There was one, and only one, occasion where I became so nervous that I took matters into my own hands and closed almost all positions, and that happened late February 2022 after up days of 2.7%, 1.8% and 3.8%, all well above the 2 standard deviation level. One of the worst decisions I've made because after a while prices kept going in my favour. Live and learn.

KH


----------



## pavilion103 (15 July 2022)

KevinBB said:


> I've been auto trading for the past year. Actually, the one year anniversary is today! (happy birthday to me!)
> 
> Auto trading has taken all decisions out of my hands, but I still get nervous about the positions I hold. So, risk management is very important for my trading. I apply a 5% maximum risk to account size, no exceptions.
> 
> ...



Ouch… tough lesson!

Having rules (where possible) makes it so much easier. When we learn to trust our rules it makes it even easier!

I lost 12 points on a bad trade on the ASX200 this morning.

I then got in a good one. My profit target was around 35 points. I got up 20 and then chased it in because of the previous loss. Of course sit comfortably reached the profit target.
Just a small example of emotions getting in the way of rules!


----------



## pavilion103 (15 July 2022)

I got a great long on the FTSE this evening. 
Entry 7090, stop 7077.
I put stop to BE after it moved up and I went to dinner. 
I had an alert set at 7139. 
Price only reached 7135 on a high volume, wide bar, and then fell. 
So annoying!
Lost all those points. 
Should have had an alert a bit lower (maybe a max 35 points away next time, 49 was a bit much even though I predicted where it would peak fairly well). 

So many 30-50 point moves this week. 
Feeling good. 
I'm planning to go from 10 to 15 contracts next week. 
If I trade well then go to 20 the following week. 
Then sit there for a while!


----------



## tech/a (16 July 2022)

pavilion103 said:


> Price only reached 7135 on a high volume, wide bar, and then fell.




You saw it albeit in hindsite 
hard the trade longer term with short term timeframes.

I have always found the FTSE difficult and stopped trading it .
I find the DAX easier and more conforming to analysis.

I think the Germans are more compartmentalised in their thinking!😀


----------



## pavilion103 (16 July 2022)

tech/a said:


> You saw it albeit in hindsite
> hard the trade longer term with short term timeframes.
> 
> I have always found the FTSE difficult and stopped trading it .
> ...



That particular trade was actually an intra day trade.
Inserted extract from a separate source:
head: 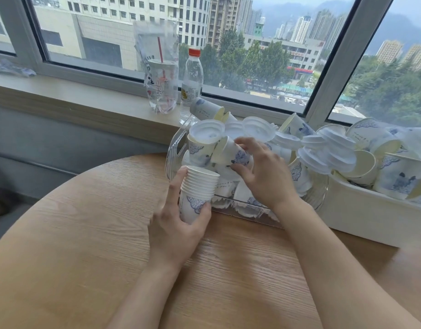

I was out at dinner. I should have set an alert that wasn’t as far away given that I wasn’t able to watch the screen. When I’m at the screen, as soon as that type of volume comes in I am out of the trade!

I have added the DAX to my watch list.
I have looked at a few charts and it does seem like it moves quicker. Although the initial risk is more points.

I think I’m going to leave the Aussie market alone and give myself the day to do other activities. Then I can load up the FTSE and DAX in the evenings.

Only need two good trades in a week. I’m trying to get into that mindset. It makes things far more simple!


----------



## tech/a (16 July 2022)

Yes similar 
if it (DAX) doesn’t set up and trade well in the first few 
hours I’m looking at it. I walk away. Don’t force a trade or guess one.

As you say only need a couple of good ones and the occasional great trade.
Im a little different to you in that if a trade doesn’t move immediately in my direction 
then I’m out I won’t wait for a stop to be taken out I’ll wait for a new set up. Sometimes
those setups just don’t play out or show themselves.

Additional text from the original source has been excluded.